Visualizing sensor data and derived networks of mobile social individuals

Team: Anthony Perritano, Andrea Purgato Client: Dr. Tanya Berger-Wolf (tanyabw@uic.edu), Machine Learning and Computational Biology Faculty UIC

Recent technological advances in location tracking, video and photo capture, accelerometers, and other mobile sensors provide massive amounts of low-level data on the behavior of animals and humans. Analysis of this data can teach us much about individual and group behavior, but analytical techniques that lead to insight about that behavior are still in their infancy.
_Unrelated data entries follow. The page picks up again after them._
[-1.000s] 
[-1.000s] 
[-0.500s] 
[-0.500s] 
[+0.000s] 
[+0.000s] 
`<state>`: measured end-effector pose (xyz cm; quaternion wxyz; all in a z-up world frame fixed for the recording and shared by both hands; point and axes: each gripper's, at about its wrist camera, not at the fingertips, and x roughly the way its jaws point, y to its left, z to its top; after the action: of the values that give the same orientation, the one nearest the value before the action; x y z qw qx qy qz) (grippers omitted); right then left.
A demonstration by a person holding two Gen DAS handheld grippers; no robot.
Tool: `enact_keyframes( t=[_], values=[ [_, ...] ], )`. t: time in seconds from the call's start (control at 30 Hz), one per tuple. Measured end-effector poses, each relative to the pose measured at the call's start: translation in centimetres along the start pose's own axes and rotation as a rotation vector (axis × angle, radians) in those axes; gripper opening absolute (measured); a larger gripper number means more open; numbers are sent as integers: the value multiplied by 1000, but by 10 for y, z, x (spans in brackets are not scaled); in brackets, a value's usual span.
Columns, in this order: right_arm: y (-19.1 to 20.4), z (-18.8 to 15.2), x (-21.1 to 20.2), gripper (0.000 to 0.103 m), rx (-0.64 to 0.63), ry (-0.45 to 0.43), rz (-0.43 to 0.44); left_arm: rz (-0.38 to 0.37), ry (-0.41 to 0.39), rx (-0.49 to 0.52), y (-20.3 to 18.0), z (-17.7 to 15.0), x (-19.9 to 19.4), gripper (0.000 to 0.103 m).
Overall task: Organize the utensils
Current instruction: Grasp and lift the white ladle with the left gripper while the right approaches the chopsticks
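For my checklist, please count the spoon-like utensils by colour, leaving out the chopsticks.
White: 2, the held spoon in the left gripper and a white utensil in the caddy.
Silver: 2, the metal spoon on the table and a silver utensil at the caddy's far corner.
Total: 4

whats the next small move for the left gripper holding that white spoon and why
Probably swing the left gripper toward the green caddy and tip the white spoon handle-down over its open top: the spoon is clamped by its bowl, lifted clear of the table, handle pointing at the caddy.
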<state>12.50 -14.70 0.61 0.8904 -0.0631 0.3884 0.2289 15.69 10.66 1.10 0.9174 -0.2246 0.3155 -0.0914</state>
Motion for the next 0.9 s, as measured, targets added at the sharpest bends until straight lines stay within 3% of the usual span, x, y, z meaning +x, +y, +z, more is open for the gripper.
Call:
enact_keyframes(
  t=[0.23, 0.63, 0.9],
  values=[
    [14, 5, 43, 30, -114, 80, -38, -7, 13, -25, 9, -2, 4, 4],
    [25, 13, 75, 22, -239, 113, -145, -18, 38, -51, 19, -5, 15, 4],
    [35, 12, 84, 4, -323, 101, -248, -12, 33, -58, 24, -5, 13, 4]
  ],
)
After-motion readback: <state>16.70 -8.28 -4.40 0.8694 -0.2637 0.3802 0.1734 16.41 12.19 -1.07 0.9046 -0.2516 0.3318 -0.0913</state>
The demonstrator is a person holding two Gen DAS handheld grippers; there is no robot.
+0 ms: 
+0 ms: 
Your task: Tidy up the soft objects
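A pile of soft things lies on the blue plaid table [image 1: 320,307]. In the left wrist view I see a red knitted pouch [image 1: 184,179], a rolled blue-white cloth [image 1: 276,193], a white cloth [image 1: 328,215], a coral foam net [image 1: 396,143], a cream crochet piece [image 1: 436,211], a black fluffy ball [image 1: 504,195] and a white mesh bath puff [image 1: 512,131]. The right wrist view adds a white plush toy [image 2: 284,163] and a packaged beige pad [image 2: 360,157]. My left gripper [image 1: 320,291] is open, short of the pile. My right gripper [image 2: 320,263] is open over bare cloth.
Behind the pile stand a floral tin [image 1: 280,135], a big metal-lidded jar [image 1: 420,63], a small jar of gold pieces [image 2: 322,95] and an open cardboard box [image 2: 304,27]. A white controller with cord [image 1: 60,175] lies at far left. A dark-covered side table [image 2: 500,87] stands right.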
Visualization approaches that allow meaningful representation and comparison of the raw data, derived annotations and classification of those data, as well as various networks extracted from an overlay on it would aid in developing methods for scaling the expert knowledge needed to interpret high-level behaviors from low-level sensor data.

A brief description:

Screen capture of visualization animal networks, the circles represent connected baboon troops. The bottom half represents their behaviors.

  1. The circles on the map have a border color that represent the sex of the baboons.
  2. Time widget used to see the timestamp displayed and the time interval selected in the main timeline. Moreover, it has play/pause button that is used to start the animation of the baboons. The user can also choose the incremental interval of the animation (e.g. 1 second, 10 seconds, etc.). Basically, it shows the temporal information that are useful to understand the map.
  3. The Zoom button is used to adjust the detail of the network.

Detailed maps can be used as backgrounds when visualizing the network.

The activity viewer (bottom) shows animal behavior.

Computational Ecology: Interdisciplinary course in which Computer Science graduate students and faculty from UIC collaborate with Ecology graduate students and faculty from Princeton University on joint research projects that combine Ecology research with computational methods.

Course included conducting field work at the Mpala Research Centre, Kenya, Africa (right: Anthony Perritano).